Morfologia krwi obwodowej to proste i szybkie badanie, wykonywana raz w roku może nas uchronić przed poważnymi chorobami, takimi jak nowotwory krwi – przekonują eksperci w serwisie Naukawpolsce.pap.pl.
Specjaliści przekonują, że proste i tanie badania jakim jest morfologia pozwala wcześnie wykryć tak groźne choroby jak białaczka, chłoniak oraz szpiczak, zanim jeszcze wywołają jakiekolwiek objawy. Jeśli jednak się pojawiają jakiekolwiek dolegliwości, to są często mało charakterystyczne i trudne do uchwycenia.
Szybkie rozpoznanie
„Morfologia krwi umożliwia rozpoznanie niedokrwistości i ich różnicowanie, stanów zapalnych, infekcji, małopłytkowości, jak również umożliwia wstępną diagnostykę chorób nowotworowych szpiku kostnego i układu limfatycznego” – wylicza prof. Ewa Lech-Marańda, konsultant krajowy w dziedzinie hematologii, dyrektor Instytutu Hematologii i Transfuzjologii w Warszawie.
W 1996 r. morfologię krwi wyłączono z pakietu badań okresowych zlecanych przez lekarza medycyny pracy. „Ważne jest zatem, aby stała się ona standardowym badaniem wykonywanym w ramach badań profilaktycznych u lekarza podstawowej opieki zdrowotnej” – przekonuje specjalistka.
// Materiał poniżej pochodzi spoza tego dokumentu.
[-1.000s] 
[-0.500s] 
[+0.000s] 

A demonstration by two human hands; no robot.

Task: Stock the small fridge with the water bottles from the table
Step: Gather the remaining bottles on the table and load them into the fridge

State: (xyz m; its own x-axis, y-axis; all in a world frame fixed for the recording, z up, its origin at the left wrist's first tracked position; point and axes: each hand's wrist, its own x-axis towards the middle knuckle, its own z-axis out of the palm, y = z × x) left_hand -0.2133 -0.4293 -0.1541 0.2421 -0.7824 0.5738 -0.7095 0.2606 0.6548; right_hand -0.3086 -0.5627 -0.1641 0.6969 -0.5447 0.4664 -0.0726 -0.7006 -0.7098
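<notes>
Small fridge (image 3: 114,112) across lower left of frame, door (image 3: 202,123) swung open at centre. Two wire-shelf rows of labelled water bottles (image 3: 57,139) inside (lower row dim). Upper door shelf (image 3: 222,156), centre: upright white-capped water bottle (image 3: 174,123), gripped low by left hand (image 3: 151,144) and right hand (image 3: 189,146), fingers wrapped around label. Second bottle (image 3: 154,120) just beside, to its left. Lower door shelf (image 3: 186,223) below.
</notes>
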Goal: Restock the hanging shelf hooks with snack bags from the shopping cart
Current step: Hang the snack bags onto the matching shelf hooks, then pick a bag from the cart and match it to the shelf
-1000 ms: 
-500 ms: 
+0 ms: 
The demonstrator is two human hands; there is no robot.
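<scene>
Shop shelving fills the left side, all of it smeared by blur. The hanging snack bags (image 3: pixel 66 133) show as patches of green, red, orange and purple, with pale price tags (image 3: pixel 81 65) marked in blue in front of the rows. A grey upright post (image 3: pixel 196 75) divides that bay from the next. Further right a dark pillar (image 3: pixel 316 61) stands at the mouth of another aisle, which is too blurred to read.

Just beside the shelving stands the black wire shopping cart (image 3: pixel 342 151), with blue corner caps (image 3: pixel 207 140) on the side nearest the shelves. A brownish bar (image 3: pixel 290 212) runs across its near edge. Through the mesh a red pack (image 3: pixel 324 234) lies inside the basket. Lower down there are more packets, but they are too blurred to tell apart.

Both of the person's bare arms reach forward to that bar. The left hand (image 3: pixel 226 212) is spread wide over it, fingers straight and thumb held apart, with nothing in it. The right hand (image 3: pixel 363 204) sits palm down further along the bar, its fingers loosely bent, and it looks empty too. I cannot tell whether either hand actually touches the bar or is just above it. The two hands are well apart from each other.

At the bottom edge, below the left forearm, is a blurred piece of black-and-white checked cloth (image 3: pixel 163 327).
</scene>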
„Lekarz rodzinny jest najważniejszym ogniwem wczesnej diagnostyki. Musi zbadać pacjenta, wykonać badania i w odniesieniu do morfologii krwi i badania fizykalnego lub obrazowego, np. USG jamy brzusznej, może pokierować diagnostykę w dobrą stronę” – uważa prof. Krzysztof Giannopoulos, kierownik Zakładu Hematoonkologii Doświadczalnej Uniwersytetu Medycznego w Lublinie. Nadmienia, że niepokojące jest na przykład powiększenie śledziony (splenomegalia) oraz węzłów chłonnych.
Rola lekarza rodzinnego
Lekarze rodzinni zwracają jednak uwagę, że wiele zależy od pacjenta. Prezes Warszawskiego Oddziału Kolegium Lekarzy Rodzinnych w Polsce dr Michał Sutkowski podkreśla, że rola lekarza rodzinnego jest istotna, ale to pacjent musi zwrócić się do niego z prośbą o pomoc.
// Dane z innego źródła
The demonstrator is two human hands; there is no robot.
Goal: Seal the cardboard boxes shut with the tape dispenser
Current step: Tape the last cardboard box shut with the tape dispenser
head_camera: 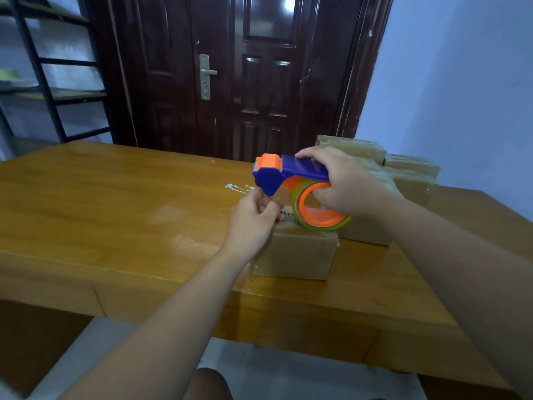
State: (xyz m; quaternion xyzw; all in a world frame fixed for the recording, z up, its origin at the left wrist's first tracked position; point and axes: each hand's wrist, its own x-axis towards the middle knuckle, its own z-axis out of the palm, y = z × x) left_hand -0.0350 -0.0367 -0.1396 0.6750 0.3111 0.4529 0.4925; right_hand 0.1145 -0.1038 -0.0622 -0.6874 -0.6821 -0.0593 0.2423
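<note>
Far left: black metal shelf rack (43, 67). Dark door (230, 76) behind the wooden table (101, 197).

Left hand (253, 217): fingers curled tight together just under the nose of the tape dispenser (277, 174). It appears to pinch the tape end (274, 201), but the film is clear and barely visible, so this is a judgement.

Right hand (346, 183): wrapped round the dispenser's blue handle, fingers reaching into the orange core of the tape roll (317, 220). The dispenser is held above the cardboard box (300, 255), roll touching or just over its top.

The box sits near the table's front edge. Taped boxes (409, 174) are piled behind it to the right.

Key relation: the dispenser's long axis runs left–right with the nose pointing left, and the left hand is the nearer one to the nose. The box lies directly below both hands, so the tape probably needs anchoring on its left side.
</note>
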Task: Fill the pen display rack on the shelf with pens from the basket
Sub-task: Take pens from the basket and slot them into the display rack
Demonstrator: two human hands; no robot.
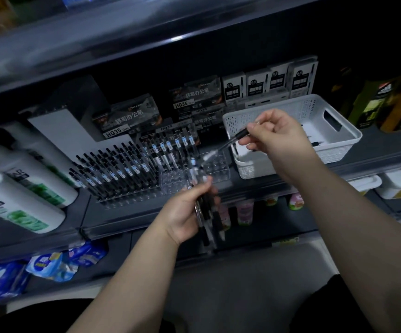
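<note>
A clear pen display rack (170,181) stands on the dark shelf, its left rows full of black pens (122,169) and its right holes bare. My left hand (187,212) grips a bundle of several black pens (206,219) in front of the rack. Just left of the white basket (338,145), my right hand (276,135) pinches a single pen (233,140), tip pointing down-left toward the rack's right end. A few pens lie in the basket, partly hidden by my right hand.
Boxes of pens (127,118) stand behind the rack, more white boxes (269,85) at the back right. Large white bottles (21,188) fill the shelf's left side. Small bottles (245,212) and blue packets (50,263) sit on lower shelves.
</note>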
„Ważna jest czujność, roztropność dotycząca zbieranego wywiadu i badań. Uważność i wiedza o pacjencie determinuje tę szczególną rolę medycyny rodzinnej, którą powinno być nakierowane na działania profilaktyczne, na wykrywanie wczesne chorób onkologicznych w tym hematologicznych” – dodaje.
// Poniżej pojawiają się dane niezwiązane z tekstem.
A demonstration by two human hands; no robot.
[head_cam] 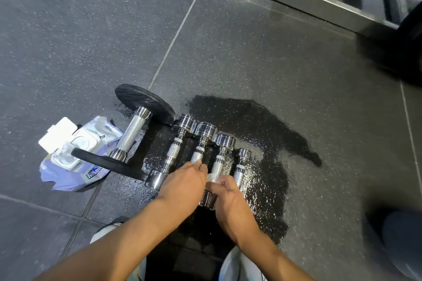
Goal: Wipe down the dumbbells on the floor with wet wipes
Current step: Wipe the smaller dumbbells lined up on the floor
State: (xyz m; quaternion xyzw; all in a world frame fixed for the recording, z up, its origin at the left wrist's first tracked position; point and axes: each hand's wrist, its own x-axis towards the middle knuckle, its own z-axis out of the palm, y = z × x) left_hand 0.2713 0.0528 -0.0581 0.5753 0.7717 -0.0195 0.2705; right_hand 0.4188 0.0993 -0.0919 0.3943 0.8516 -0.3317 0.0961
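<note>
Pinching wet wipe [213,178] round handle of chrome dumbbell [225,142] on the floor [91,29] with curled right hand [228,198] fingers; steadying neighbouring dumbbell [206,131] with left hand [185,180], fingers laid fairly straight. Looking roughly midway; failing to tell which dumbbells are already clean

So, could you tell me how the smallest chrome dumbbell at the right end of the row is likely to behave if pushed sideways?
The smallest dumbbell has round heads, so it would probably roll rather than slide. It looks solid metal, likely heavy for its size. The floor beneath glistens wet, so its chrome may be slippery.
</note>
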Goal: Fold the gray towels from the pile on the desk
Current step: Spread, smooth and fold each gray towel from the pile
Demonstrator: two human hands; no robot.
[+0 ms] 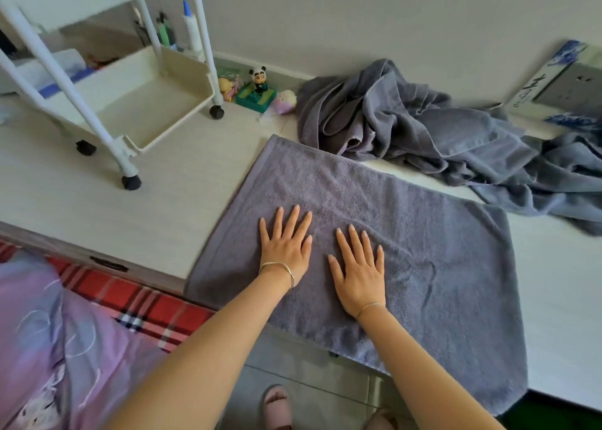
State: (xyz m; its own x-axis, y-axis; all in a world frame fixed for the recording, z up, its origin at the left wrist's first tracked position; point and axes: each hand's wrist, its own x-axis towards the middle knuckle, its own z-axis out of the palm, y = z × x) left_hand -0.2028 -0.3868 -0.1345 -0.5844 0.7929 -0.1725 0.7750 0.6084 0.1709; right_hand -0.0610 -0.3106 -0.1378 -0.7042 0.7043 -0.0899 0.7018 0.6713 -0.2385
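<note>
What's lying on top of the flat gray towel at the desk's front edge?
Only the left hand and right hand, palms down, fingers straight, side by side on the flat towel. The desk beneath it is covered.

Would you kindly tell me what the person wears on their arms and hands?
Both forearms are bare, with no sleeves in view. At the wrist of the left hand sits a thin silver double-strand bangle; at that of the right hand, a single fine silver bracelet. No rings or gloves show.
</note>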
Według danych Światowej Organizacji Zdrowia (WHLO) 7 proc. wszystkich rozpoznań chorób nowotworowych to nowotwory krwi. Według Krajowego Rejestru Nowotworów w ostatnich trzech dekadach w Polsce liczba nowych zachorowań na nowotwory układu krwiotwórczego i chłonnego wzrosła ponad dwukrotnie. Obecnie na nowotwory krwi choruje u nas ok. 100 tys. osób.